Molly Robinson Kelly, Associate Director of the Lewis & Clark College Teaching Excellence Program
For two semesters in a row, I have taught in Lewis and Clark’s first-year core course, Exploration and Discovery (which we L&C people refer to as E&D). Before that, I hadn’t taught E&D for many years. Faculty participation in E&D is voluntary, and the reasons for my long absence from this course, which is required of all first-year students, were many. Mainly, increased administrative duties had me administering more and teaching less, and I needed to devote the courses I did teach to my home department of French Studies. However, let’s face it: I didn’t mind too much, because E&D, as a writing-intensive course, involves a good deal more grading than other courses. Not to mention that the first time I taught E&D, my student course evaluations for it, although not terrible, were considerably less gratifying than I was used to in my French courses.
But last
spring, I steeled my courage and stepped back into the first-year classroom
with a course entitled “Insiders / Outsiders.” And discovered very quickly that
I loved it. As in really, really loved it. I went to that class every day with
a sense of… well, joy. So much did I enjoy teaching my first-years that I
quickly rearranged my schedule for this fall to teach E&D again. And I’m
loving it just as much. This has prompted me to ask myself: why do I love
teaching first-year students so much? What is it about this experience that
distinguishes it from my teaching in French Studies (which I enjoy very much too,
just to be clear)?
I have
realized that what I value so much about teaching first-year students falls
into three basic categories: the kind of teacher it allows me to be, the kind
of learners it allows my students to be, and the kinds of place it allows Lewis
and Clark to be.
1. The Kind of
Teacher it Allows me to be.
Freedom of content.
I had near-total freedom to design this course to align with my interests of
today. Not my expertise, not my scholarly background, but my interests.
Lately, I’ve been thinking a lot about (and, if I’m honest, bothered a lot by)
the ways we humans create in-groups and out-groups, especially when it comes to
who exercises power in society. Teaching a first-year seminar allowed me to
read the books I’ve been wanting to read without ever finding the time, and
talk with others about questions I’ve been grappling with. I was just as
intellectually stimulated by the course as my students, and our mutual enthusiasm
felt infectious and invigorating.
Freedom of form.
Teaching first-years, especially first-semester first-years as I am now, I felt
authorized to go “off script” in ways I had not before. The same reality that
can be daunting (“Good heavens, they need everything from me!”) can be
liberating (“But on the other hand… they need everything from me!”). When a
student mentions with frustration or confusion something that came up for them
on campus, it seems reasonable to me, knowing there are only first-years in the
class, to dive right in and address it. In my classes, we’ve discussed a wide
variety of useful things unrelated to our course content: what to do at an
advising appointment; how to take a nap that doesn’t make you feel more tired;
whether pre-requisites are really pre-requisites; whether to eat before or
after a test; how to manage homesickness; how to address noise disturbances in
the dorm; why we read / write / discuss so much in college. I can go off script
spontaneously and still figure I’m doing my job, as a teacher of first-year
students. I love the freedom this gives me to talk about what they need to talk
about.
Influence. It is
no secret that the first year of college can be instrumental in either setting
students up for success or failure at college. I like knowing that I can make a
real difference in my students’ college careers.

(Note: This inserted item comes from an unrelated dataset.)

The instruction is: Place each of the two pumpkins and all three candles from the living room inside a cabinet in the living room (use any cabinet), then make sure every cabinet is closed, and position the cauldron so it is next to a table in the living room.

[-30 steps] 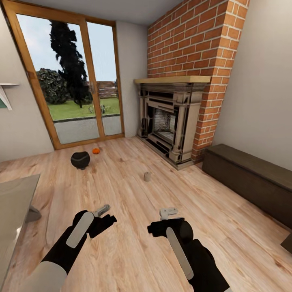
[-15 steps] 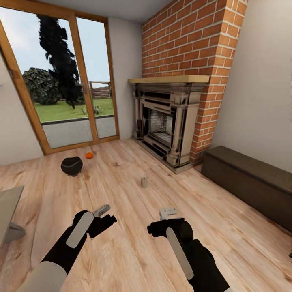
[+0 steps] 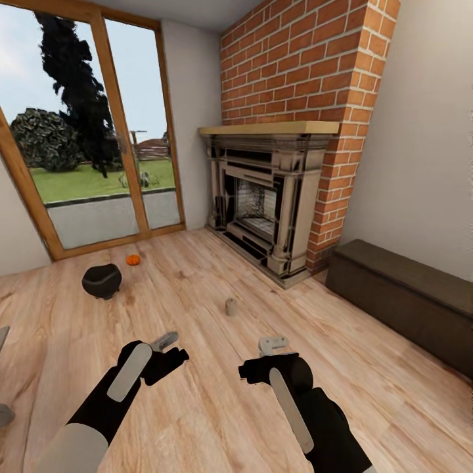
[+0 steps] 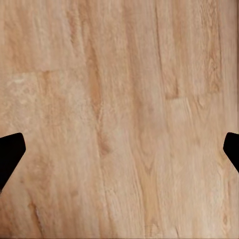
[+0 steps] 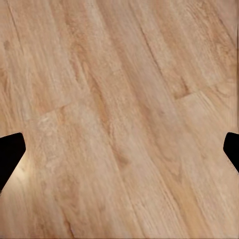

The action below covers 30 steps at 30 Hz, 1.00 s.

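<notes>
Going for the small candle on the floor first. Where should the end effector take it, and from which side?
Grip the candle across its round sides, probably coming down from above. It stands upright and alone on the wooden floor, with no handle or edge to favour. The open right end effector looks nearer.

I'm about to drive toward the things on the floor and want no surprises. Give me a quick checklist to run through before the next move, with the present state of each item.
1. Left gripper free: ok, open over bare floor.
2. Right gripper free: ok, open, nothing between the fingers.
3. Candle located: ok, upright on the floor ahead.
4. Pumpkin located: ok, near the glass door, beside the cauldron.
5. Cabinet closed: cannot tell, seen at an angle along the right wall.
6. Other pumpkin and two candles: cannot tell.
</notes>
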Motion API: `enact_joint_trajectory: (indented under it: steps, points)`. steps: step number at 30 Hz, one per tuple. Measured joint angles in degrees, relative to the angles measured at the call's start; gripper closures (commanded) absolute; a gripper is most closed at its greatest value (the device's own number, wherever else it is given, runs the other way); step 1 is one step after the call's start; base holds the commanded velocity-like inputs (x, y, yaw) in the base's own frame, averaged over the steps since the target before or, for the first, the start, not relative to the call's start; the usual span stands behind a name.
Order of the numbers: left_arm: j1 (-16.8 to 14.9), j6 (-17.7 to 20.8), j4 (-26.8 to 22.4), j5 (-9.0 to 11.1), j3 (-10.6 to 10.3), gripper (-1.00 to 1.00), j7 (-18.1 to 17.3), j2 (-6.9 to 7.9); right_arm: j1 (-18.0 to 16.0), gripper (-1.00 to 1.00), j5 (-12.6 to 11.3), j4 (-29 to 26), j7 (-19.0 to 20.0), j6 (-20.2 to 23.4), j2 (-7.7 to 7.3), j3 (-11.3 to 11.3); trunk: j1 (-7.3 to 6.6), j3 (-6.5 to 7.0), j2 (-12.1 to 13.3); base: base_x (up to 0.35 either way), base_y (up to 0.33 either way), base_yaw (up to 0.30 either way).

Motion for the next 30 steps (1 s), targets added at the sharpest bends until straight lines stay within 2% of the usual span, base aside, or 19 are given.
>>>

2. The Kind of Learner it Allows my Students to be.
Newbies. Taking
class in a group made only of first-year peers and a teacher who volunteered to
be there lets students relax and admit the things they don’t know more
comfortably. No one needs to pretend they get it when they don’t.
Not-yet-belongers.
Everyone arrives at college needing to find people and places where they can
belong. It doesn’t happen overnight. Students in first-year-only classes can
look around them and know that everyone else is in the same boat. And as
teachers, we can know that the energy we put into creating a sense of belonging
in the classroom really matters.
Students learning to
be students. Most first-year
students realize that they don’t yet know how to do college, and they are open
to learning. They can invest time and effort now learning to read well,
write well, and communicate effectively with their teachers, and know it will
pay off for the next four years.
Excited about
college. First-year students still feel the newness of being at college:
the autonomy, the greater social openness and acceptance, the sense of wildly
increased intellectual stimulation. Being able to witness all this up close
reminds me over and over what is wonderful about my job.

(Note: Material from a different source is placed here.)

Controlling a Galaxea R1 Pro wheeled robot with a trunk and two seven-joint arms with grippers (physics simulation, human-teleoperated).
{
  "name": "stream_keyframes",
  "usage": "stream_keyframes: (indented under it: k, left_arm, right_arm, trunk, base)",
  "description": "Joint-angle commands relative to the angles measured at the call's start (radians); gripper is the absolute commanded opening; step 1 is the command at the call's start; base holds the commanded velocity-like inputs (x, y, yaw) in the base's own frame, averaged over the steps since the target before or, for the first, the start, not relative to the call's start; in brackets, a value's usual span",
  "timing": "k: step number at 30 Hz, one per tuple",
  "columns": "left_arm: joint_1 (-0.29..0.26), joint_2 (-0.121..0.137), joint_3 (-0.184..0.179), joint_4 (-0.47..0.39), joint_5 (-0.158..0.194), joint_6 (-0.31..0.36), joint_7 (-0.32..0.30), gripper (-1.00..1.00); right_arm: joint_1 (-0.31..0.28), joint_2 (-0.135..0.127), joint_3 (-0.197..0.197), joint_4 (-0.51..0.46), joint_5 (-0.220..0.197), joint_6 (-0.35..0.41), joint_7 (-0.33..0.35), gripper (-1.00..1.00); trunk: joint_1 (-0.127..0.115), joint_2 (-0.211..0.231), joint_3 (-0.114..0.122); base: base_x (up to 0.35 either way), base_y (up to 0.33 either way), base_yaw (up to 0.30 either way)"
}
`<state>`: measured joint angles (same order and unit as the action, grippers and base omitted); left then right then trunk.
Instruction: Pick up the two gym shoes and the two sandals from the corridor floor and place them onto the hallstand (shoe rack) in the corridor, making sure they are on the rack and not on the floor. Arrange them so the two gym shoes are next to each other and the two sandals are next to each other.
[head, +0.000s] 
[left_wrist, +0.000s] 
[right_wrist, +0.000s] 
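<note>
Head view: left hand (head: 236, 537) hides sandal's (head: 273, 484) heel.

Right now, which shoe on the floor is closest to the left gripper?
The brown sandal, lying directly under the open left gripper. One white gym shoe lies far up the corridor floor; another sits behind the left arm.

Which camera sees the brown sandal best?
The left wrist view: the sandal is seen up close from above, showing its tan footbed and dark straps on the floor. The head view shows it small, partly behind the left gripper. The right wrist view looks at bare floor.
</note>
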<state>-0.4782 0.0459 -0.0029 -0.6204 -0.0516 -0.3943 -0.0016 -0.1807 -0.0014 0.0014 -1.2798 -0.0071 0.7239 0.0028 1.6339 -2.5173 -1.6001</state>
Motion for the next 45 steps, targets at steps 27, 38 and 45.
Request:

3. The Kind of Place it Allows my Institution to be.
More than in any other year, it’s in the first year of
college that the institution gets to show its students what it cares about,
what it expects, what kind of people you can meet there, what kind of learning
you can do there. In other words, it’s fertile ground for what we could call
“institutional self care.” If institutions swing and miss in this endeavor (or
never swing in the first place), they will never have quite such a golden
opportunity again. But if they can hit the ball out of the park in the first
year, they will reap benefits for years to come.